_Aim of the task_
The expected output is a copy of every line in the records with the string "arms".

(Collected data entries)
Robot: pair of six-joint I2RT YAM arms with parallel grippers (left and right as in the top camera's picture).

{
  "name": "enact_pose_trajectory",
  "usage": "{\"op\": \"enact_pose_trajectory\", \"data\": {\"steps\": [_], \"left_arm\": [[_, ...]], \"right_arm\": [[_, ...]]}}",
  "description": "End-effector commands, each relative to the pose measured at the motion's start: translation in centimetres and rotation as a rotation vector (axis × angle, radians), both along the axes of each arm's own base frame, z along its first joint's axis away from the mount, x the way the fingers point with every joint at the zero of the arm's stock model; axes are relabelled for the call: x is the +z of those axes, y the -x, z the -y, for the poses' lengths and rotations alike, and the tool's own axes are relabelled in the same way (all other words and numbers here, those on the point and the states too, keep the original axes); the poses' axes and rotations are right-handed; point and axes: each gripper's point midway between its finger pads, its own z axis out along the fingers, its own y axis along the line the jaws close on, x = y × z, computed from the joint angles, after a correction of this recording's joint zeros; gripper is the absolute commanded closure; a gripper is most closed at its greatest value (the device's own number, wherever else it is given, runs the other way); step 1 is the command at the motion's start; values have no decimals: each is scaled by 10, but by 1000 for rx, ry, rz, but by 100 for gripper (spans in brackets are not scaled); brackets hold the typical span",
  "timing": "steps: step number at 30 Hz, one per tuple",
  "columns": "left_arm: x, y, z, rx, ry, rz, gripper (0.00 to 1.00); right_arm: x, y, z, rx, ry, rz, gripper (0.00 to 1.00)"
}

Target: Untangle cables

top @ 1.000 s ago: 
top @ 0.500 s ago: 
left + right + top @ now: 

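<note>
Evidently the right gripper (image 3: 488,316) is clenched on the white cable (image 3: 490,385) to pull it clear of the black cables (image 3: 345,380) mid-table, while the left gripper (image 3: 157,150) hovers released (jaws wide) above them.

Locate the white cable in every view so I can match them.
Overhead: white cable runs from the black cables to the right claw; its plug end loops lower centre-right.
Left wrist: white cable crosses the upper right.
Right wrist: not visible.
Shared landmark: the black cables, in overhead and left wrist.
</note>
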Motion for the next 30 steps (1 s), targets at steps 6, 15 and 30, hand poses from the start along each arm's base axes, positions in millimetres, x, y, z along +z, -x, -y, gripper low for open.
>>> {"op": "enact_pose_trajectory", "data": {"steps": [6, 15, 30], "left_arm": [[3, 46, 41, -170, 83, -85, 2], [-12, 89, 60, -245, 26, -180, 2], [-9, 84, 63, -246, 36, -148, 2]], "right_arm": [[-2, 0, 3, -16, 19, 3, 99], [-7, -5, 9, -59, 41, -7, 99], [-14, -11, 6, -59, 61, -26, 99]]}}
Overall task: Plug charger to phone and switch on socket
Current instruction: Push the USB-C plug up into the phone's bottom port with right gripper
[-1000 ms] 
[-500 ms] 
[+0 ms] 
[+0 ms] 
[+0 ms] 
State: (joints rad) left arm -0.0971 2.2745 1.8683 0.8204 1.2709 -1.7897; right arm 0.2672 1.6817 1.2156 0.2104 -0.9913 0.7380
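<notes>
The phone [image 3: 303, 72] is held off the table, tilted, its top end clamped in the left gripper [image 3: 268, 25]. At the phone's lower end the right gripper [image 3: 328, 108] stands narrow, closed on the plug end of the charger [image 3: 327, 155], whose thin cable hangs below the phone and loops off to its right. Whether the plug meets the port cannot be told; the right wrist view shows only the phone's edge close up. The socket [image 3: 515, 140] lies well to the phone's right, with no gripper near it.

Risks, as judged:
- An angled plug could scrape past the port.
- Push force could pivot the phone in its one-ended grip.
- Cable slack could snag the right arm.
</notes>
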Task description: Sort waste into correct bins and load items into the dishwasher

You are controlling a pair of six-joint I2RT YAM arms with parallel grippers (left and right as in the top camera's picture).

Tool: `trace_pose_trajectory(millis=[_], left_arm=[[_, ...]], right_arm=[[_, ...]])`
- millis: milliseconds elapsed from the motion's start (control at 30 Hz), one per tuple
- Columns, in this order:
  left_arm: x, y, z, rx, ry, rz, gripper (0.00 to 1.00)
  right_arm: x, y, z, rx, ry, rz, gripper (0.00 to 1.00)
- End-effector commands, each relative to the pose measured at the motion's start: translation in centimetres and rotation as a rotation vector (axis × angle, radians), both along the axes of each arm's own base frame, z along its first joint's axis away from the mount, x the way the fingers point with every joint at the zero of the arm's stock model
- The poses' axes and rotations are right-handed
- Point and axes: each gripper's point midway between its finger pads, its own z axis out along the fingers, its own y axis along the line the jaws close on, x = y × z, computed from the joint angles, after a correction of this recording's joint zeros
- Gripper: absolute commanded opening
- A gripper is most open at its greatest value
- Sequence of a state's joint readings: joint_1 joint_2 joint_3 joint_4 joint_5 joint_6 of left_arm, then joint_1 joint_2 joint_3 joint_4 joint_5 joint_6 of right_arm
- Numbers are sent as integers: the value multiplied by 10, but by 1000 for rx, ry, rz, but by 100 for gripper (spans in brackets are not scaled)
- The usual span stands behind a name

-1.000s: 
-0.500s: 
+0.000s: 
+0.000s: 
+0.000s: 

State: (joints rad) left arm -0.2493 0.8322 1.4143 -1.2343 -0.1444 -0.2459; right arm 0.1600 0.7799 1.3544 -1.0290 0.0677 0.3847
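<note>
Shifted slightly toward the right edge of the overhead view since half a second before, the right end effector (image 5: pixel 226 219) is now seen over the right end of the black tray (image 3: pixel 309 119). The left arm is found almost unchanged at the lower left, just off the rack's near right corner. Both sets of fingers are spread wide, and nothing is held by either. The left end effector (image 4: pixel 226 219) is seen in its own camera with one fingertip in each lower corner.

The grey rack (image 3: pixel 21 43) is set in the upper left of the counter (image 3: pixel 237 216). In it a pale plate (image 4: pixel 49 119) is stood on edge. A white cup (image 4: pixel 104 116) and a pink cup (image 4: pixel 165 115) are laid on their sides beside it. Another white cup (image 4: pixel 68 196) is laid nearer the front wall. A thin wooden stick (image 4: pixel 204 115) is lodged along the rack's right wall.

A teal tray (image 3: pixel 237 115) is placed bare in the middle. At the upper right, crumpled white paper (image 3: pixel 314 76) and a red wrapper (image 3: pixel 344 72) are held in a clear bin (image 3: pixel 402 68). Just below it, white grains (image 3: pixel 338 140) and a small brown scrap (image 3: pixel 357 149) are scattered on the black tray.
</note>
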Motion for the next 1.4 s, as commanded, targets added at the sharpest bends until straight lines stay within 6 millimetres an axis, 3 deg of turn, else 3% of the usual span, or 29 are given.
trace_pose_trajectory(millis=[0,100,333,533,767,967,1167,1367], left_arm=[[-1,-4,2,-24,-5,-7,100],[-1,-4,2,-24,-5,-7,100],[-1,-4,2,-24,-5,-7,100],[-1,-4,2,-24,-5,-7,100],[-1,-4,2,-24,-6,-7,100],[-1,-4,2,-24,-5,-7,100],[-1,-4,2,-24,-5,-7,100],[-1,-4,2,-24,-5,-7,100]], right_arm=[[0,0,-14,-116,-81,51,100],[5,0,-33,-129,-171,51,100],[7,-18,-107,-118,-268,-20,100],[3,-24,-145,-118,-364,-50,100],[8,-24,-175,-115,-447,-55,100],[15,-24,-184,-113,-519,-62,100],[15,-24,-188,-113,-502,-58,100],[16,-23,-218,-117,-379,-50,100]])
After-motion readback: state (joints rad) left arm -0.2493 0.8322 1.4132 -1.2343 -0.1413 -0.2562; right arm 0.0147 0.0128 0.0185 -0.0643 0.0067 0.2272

_Task output_
Robot: pair of six-joint I2RT YAM arms with parallel grippers (left and right as in the top camera's picture).
You are controlling a pair of six-joint I2RT YAM arms with parallel grippers (left and right as in the top camera's picture).

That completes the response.